Rigopiano, un superstite: "Ci siamo abbracciati, nutrendoci di neve"

1' di lettura

"Mi sono ritrovato i pilastri addosso", ha detto Vincenzo Forti, sopravvissuto insieme alla fidanzata alla valanga che ha travolto l'hotel. I soccorritori continuano a cercare i dispersi

“È stata una bomba, mi sono ritrovato i pilastri addosso. Ero seduto sul divano e i pilastri sono scivolati in avanti tagliandolo in due. Ci siamo salvati per questo”. È questo il racconto di Vincenzo Forti, uno dei superstiti della valanga che ha travolto l’Hotel Rigopiano di Farindola. Forti è stato salvato dai soccorritori, dopo ore sotto la neve, insieme alla fidanzata Giorgia Galassi.

“Tanta paura, abbiamo pregato” - “Io sono rimasto senza scarpe – ha ricordato ancora Forti –. Indossavo i leggings che mi aveva prestato la mia fidanzata. In un attimo ci siamo ritrovati in tre in un metro quadrato. Ci siamo abbracciati, nutrendoci di neve. Poco distante si sentivano anche le voci di un altro ragazzo e dei bambini, con cui non è stato possibile comunicare. La paura è stata tanta e abbiamo pregato”.

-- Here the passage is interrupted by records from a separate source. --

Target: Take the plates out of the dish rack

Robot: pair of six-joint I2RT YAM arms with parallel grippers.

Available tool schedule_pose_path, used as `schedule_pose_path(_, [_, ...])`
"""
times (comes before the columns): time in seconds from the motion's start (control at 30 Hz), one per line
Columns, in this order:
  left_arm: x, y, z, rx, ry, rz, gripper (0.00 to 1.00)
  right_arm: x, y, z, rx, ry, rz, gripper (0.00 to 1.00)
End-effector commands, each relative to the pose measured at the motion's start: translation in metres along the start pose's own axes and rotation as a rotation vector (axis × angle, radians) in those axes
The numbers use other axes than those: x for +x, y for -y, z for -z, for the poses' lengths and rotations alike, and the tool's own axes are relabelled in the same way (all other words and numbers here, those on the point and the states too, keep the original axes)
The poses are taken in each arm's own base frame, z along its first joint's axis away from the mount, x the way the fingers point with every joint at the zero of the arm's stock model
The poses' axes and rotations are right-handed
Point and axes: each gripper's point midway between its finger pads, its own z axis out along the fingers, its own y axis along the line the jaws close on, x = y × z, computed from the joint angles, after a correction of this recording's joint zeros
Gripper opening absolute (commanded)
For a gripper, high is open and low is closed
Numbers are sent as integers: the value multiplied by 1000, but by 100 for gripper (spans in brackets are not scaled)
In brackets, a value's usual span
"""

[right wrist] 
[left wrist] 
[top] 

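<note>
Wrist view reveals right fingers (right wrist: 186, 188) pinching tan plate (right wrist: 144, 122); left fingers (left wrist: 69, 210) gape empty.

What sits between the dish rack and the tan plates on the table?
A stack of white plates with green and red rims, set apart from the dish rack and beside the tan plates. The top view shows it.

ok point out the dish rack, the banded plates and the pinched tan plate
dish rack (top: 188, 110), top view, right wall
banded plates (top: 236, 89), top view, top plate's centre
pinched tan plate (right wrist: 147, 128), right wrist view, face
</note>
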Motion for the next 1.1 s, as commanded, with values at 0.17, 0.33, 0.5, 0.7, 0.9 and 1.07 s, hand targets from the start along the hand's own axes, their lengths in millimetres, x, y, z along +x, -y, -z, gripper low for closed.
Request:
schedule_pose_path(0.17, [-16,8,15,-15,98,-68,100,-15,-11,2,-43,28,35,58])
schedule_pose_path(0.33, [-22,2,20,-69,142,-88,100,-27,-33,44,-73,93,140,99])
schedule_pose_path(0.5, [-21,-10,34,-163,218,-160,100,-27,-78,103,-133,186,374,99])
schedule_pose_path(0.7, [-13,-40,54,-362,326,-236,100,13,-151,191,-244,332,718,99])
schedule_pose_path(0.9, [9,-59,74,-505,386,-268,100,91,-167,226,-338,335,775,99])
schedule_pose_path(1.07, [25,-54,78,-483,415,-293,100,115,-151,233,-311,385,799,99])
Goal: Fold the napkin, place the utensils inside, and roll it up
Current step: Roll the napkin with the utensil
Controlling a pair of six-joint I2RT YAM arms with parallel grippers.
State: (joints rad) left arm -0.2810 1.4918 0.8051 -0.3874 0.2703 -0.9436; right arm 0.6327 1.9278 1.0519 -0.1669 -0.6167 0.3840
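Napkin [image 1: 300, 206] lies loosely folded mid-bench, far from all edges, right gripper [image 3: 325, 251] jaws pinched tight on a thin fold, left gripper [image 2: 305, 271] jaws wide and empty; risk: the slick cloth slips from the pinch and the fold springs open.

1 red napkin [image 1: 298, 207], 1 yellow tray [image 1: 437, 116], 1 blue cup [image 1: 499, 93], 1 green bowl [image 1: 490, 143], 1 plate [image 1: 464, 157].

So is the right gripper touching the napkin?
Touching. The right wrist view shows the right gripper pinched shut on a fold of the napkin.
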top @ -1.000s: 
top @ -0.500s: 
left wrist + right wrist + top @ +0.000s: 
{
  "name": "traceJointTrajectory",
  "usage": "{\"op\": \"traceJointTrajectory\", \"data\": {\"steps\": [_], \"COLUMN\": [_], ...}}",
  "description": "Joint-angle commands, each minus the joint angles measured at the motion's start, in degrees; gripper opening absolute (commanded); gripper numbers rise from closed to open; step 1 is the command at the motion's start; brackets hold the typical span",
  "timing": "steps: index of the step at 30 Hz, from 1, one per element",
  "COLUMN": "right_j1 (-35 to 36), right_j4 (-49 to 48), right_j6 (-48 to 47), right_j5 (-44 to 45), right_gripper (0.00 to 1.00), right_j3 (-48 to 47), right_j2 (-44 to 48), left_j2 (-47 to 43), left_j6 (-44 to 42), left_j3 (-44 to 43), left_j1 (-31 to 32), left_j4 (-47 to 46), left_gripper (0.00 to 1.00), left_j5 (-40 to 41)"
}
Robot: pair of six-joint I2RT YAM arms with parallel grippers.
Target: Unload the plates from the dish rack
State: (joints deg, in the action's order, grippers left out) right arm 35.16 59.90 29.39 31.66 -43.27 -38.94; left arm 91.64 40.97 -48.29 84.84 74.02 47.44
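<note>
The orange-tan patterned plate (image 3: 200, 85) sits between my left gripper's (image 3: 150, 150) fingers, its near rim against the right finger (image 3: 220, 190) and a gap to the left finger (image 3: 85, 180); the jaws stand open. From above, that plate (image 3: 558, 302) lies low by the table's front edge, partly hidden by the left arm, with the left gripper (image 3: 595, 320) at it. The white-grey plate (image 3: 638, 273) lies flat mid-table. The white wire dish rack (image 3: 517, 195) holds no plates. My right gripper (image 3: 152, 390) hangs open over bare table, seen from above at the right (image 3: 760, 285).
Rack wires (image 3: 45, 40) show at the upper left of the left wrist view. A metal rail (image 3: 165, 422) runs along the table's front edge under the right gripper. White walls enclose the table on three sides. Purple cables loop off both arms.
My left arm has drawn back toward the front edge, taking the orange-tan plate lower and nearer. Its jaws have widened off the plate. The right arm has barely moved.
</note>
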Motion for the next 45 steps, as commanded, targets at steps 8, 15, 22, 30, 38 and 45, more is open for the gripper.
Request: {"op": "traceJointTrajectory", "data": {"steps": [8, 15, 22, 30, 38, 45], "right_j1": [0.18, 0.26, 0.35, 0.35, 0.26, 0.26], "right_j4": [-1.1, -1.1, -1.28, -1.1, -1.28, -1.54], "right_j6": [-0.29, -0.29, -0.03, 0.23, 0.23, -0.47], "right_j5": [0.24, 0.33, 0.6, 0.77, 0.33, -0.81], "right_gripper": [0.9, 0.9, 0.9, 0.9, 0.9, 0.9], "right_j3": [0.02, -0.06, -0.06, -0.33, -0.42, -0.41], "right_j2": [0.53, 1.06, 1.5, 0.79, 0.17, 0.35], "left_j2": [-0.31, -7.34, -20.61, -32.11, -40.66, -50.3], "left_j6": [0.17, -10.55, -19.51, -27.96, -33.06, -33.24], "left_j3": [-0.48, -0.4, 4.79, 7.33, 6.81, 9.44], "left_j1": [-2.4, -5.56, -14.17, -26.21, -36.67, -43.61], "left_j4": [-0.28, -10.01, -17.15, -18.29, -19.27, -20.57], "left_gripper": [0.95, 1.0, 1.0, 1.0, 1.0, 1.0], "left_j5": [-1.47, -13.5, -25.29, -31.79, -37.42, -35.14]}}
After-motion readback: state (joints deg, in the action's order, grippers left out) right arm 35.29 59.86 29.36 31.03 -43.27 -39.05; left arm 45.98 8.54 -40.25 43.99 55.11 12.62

Undici sopravvissuti - Vincenzo Forti e Giorgia Galassi sono tra gli undici sopravvissuti. I soccorritori sono ancora al lavoro per cercare i dispersi. Insieme alla coppia sono stati estratti vivi dalle macerie dell’albergo anche Giampaolo Matrone (lievemente ferito) e Francesca Bronzi. Lei sta bene, ma non si dà pace: la valanga l’ha travolta mentre beveva un tè col fidanzato Stefano Feniello, di cui ora non si sa nulla. “Ero al buio, in uno spazio piccolissimo, senza acqua e senza cibo – ha raccontato ai parenti –. Molte persone erano nella sala garden. Alcune, tra cui me e Stefano, nella sala camino. E i bambini nella sala biliardo”. Per la coppia era la prima vacanza insieme: lui aveva compiuto 28 anni e lei, per il compleanno, gli aveva regalato due giorni di relax nella storica struttura di Rigopiano.